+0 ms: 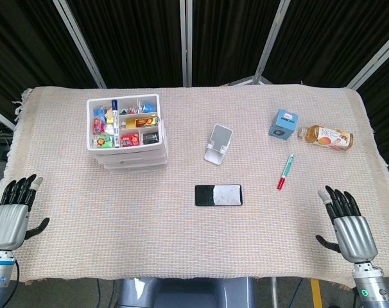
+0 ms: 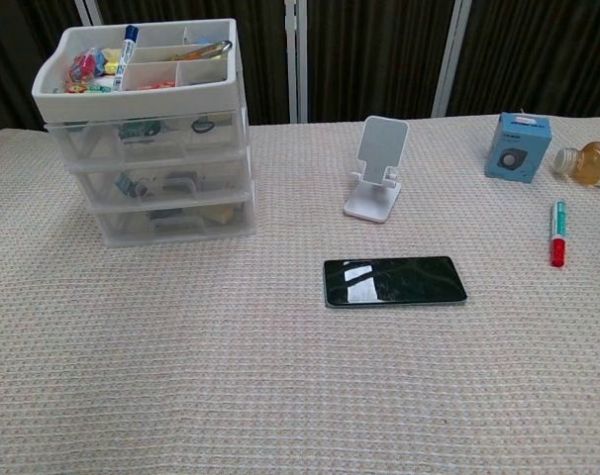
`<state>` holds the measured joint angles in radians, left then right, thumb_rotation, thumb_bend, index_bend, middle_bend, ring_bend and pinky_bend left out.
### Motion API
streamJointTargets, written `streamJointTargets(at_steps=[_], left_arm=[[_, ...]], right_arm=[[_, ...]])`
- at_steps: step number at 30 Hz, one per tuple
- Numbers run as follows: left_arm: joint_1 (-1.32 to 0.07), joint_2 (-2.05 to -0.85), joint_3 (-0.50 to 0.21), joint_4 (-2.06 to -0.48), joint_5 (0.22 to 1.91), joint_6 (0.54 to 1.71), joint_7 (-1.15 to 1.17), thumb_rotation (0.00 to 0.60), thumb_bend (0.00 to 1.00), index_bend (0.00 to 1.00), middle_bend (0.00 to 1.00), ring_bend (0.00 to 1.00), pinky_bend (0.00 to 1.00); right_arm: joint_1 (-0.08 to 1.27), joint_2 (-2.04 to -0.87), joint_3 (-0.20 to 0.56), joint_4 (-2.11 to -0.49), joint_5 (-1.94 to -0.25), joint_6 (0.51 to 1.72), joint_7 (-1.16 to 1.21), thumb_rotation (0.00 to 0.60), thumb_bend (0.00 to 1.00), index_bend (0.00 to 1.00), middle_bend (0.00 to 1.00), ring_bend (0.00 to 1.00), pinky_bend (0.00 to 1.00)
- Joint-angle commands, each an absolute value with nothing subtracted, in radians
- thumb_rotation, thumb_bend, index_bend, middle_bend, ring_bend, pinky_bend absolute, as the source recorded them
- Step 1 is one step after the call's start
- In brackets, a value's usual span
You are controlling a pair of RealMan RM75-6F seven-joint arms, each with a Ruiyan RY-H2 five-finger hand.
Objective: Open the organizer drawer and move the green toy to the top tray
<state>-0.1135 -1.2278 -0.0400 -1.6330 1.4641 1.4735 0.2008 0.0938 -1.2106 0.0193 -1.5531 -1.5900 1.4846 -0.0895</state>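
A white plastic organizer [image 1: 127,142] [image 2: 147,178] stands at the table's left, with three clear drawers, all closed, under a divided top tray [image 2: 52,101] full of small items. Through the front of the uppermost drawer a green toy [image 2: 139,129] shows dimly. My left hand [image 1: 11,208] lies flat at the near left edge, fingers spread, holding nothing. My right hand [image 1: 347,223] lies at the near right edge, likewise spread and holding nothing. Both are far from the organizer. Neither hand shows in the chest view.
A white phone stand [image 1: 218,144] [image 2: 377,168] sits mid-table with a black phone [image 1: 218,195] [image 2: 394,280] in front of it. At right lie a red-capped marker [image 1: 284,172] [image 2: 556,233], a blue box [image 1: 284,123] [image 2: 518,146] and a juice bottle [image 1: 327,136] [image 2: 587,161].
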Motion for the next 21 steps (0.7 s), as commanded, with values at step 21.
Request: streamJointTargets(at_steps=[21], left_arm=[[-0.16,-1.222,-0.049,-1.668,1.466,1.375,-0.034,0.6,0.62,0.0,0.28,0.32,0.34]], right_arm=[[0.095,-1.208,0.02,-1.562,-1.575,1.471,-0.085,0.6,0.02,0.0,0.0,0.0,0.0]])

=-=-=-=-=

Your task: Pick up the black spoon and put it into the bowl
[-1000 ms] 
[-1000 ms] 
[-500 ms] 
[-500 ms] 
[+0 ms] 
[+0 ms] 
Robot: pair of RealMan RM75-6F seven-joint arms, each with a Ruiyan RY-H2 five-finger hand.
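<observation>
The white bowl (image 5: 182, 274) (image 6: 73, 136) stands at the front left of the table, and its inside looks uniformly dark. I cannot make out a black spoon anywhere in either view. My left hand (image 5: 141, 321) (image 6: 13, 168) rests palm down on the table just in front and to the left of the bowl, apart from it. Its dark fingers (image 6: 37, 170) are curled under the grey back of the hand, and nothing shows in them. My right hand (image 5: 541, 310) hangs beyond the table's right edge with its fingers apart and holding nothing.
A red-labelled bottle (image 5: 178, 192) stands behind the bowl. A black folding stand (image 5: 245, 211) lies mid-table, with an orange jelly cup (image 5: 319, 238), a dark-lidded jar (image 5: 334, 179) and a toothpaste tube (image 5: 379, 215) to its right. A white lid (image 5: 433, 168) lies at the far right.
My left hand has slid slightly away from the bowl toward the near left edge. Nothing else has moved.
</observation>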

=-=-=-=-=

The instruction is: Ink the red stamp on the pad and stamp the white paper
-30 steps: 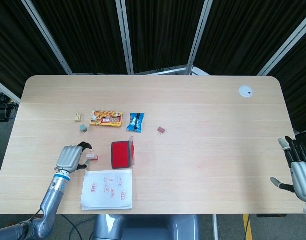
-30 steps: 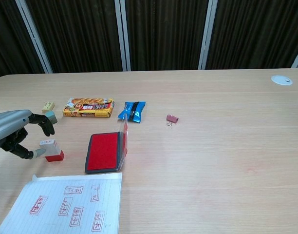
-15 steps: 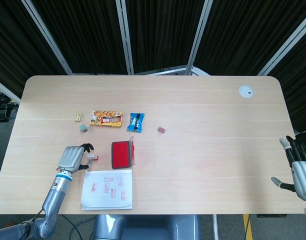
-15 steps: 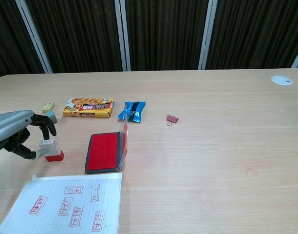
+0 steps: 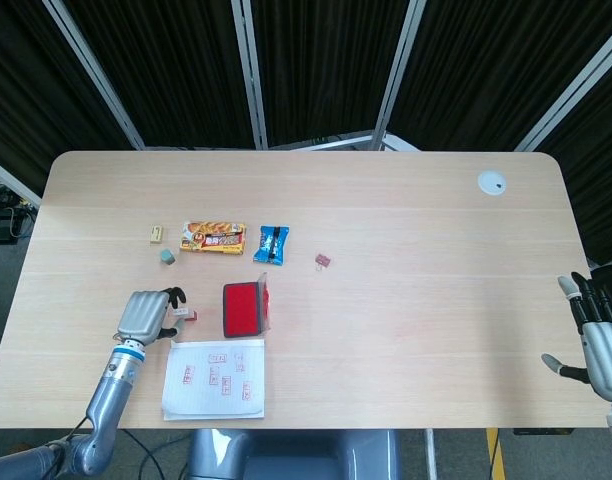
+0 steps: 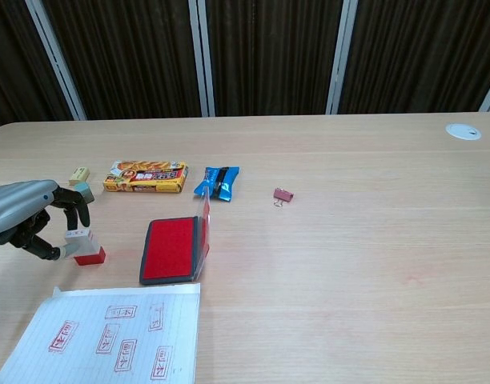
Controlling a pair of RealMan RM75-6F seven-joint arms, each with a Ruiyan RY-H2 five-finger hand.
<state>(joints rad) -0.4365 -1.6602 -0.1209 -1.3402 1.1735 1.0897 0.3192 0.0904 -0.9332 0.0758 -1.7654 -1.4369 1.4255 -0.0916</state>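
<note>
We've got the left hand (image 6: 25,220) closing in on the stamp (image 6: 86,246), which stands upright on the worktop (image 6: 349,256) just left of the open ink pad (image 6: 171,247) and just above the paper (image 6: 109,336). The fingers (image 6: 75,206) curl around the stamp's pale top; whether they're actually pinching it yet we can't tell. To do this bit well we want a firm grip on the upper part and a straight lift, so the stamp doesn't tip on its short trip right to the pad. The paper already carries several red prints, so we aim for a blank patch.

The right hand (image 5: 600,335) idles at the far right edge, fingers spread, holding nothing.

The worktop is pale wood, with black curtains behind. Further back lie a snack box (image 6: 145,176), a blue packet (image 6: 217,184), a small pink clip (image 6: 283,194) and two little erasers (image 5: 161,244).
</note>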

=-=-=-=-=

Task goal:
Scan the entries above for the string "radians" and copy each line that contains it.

Response:
`<state>` holds the measured joint angles in radians, left then right, thumb_rotation, thumb_bend, index_bend, middle_bend, ring_bend and pinky_bend left out.
- Joint-angle commands, each an absolute value with nothing subtracted, in radians

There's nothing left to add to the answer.